What is needed is the number of lines in the data below that include "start", stated by itself.

..............................

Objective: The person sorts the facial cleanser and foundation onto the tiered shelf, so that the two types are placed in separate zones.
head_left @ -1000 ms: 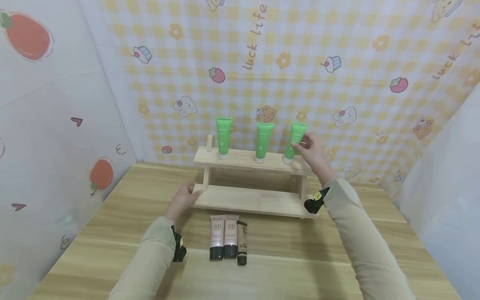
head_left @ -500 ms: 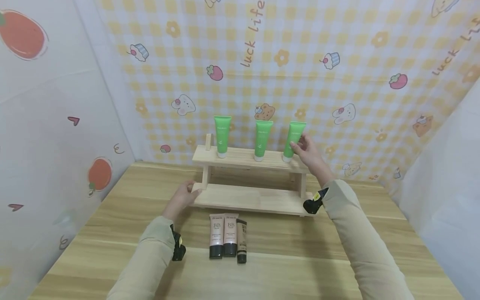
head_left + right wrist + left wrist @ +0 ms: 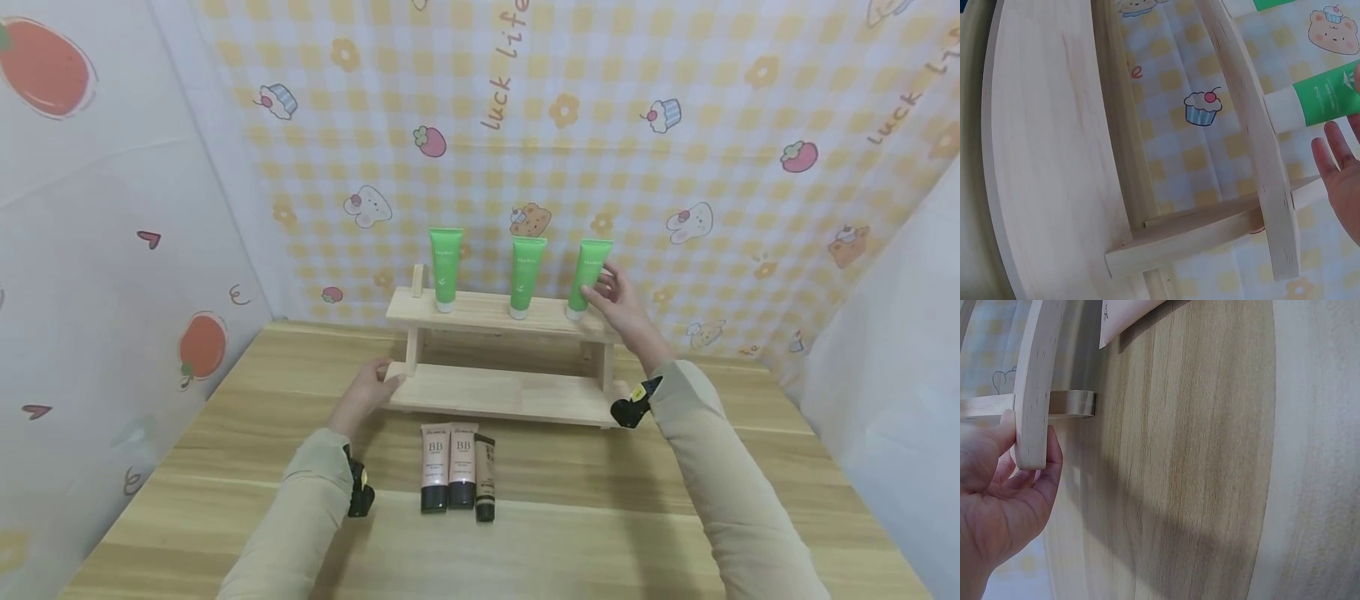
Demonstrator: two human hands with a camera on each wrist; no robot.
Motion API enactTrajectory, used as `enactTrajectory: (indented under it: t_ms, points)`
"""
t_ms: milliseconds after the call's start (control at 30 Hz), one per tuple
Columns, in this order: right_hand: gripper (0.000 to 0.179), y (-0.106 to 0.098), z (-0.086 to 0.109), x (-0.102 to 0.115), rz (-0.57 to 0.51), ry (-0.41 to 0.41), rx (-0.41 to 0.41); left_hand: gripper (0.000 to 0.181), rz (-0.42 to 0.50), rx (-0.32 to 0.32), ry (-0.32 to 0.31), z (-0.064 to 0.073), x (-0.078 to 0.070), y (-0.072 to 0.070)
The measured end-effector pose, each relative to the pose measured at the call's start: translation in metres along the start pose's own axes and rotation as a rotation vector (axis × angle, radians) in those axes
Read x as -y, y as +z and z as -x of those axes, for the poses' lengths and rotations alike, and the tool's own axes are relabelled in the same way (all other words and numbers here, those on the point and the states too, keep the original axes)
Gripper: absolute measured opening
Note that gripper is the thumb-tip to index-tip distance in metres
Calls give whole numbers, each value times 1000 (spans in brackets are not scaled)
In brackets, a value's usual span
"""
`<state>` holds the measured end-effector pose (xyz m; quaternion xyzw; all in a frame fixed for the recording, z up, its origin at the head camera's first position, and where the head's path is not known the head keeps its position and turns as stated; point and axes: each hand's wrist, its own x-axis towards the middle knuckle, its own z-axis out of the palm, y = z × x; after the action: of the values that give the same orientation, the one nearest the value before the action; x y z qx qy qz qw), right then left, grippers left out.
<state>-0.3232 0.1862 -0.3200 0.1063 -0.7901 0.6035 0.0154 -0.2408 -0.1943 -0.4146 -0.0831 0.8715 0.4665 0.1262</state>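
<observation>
A two-tier wooden shelf (image 3: 480, 389) stands on the table. Three green squeeze tubes stand cap-down on its upper board: a left tube (image 3: 446, 268), a middle tube (image 3: 527, 275) and a right tube (image 3: 587, 273). My right hand (image 3: 626, 307) pinches the right tube, thumb in front and fingers partly hidden behind it. In the right wrist view its white cap (image 3: 1285, 110) is right at the upper board. My left hand (image 3: 365, 389) grips the left end of the lower board (image 3: 1032, 447), thumb on top and fingers curled underneath.
In front of the shelf lie two pinkish BB cream tubes (image 3: 435, 467) with black caps and a slimmer tan tube (image 3: 485, 477), side by side. A yellow-checked cloth (image 3: 570, 175) hangs close behind the shelf. White cloth (image 3: 112, 275) closes off the left side.
The right green tube leans slightly less to the right, still in my right hand. My left hand keeps its grip on the shelf. The head view has shifted a little.
</observation>
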Motion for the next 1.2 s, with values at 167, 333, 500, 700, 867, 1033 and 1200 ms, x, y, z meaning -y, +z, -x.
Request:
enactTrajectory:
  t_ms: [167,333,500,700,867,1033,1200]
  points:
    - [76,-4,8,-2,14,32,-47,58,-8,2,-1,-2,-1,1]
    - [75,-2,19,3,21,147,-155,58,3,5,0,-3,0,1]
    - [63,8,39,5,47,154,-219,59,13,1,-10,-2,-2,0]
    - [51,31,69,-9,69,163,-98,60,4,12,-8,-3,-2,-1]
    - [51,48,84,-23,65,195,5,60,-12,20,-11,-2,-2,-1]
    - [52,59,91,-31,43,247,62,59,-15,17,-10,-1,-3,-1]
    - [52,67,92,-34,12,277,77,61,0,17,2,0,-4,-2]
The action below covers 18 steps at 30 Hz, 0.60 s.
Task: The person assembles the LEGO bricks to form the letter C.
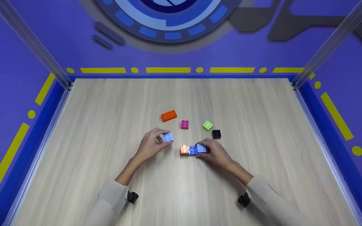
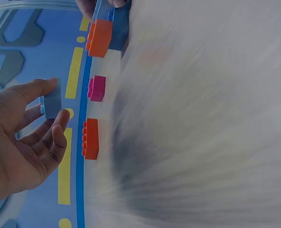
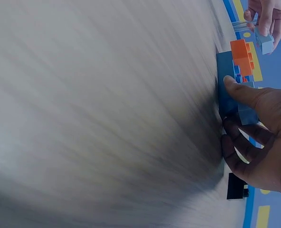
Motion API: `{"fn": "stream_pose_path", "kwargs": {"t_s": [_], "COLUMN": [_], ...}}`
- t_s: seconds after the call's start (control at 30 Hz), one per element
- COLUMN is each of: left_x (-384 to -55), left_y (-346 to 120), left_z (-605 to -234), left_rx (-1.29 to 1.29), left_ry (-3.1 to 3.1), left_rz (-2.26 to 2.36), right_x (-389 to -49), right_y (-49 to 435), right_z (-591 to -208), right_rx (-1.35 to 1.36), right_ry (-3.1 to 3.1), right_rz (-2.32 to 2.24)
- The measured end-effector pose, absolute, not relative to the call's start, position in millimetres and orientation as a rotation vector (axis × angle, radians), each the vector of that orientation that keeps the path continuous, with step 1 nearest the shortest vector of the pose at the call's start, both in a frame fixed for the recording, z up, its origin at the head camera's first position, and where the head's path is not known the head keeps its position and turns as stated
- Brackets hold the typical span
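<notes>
My left hand (image 1: 151, 145) pinches a light blue brick (image 1: 167, 137) between thumb and fingers, held off the table in the left wrist view. To its right stands a longer dark blue brick (image 1: 193, 150). An orange brick (image 1: 184, 149) sits on that brick's left end, and another light blue brick (image 1: 201, 148) on its right end, with blue studs bare between them. My right hand (image 1: 217, 154) grips the right end of this stack; the thumb (image 3: 240, 90) lies along the near side. The fingers partly hide the far side.
Beyond the hands lie a long orange-red brick (image 1: 168, 115), a magenta brick (image 1: 184, 124), a lime green brick (image 1: 207, 126) and a black brick (image 1: 216, 134). The black one is close to the right hand. Blue panels wall the wooden table (image 1: 105, 103) at the back and sides.
</notes>
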State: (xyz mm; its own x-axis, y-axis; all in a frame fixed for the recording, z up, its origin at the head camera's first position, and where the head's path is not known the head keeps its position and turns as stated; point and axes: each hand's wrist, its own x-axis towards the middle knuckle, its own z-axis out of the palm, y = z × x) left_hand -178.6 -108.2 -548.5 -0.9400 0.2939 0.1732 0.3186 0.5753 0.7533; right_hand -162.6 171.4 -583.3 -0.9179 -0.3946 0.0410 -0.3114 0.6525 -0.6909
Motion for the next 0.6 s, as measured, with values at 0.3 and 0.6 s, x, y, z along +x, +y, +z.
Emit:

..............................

The answer
4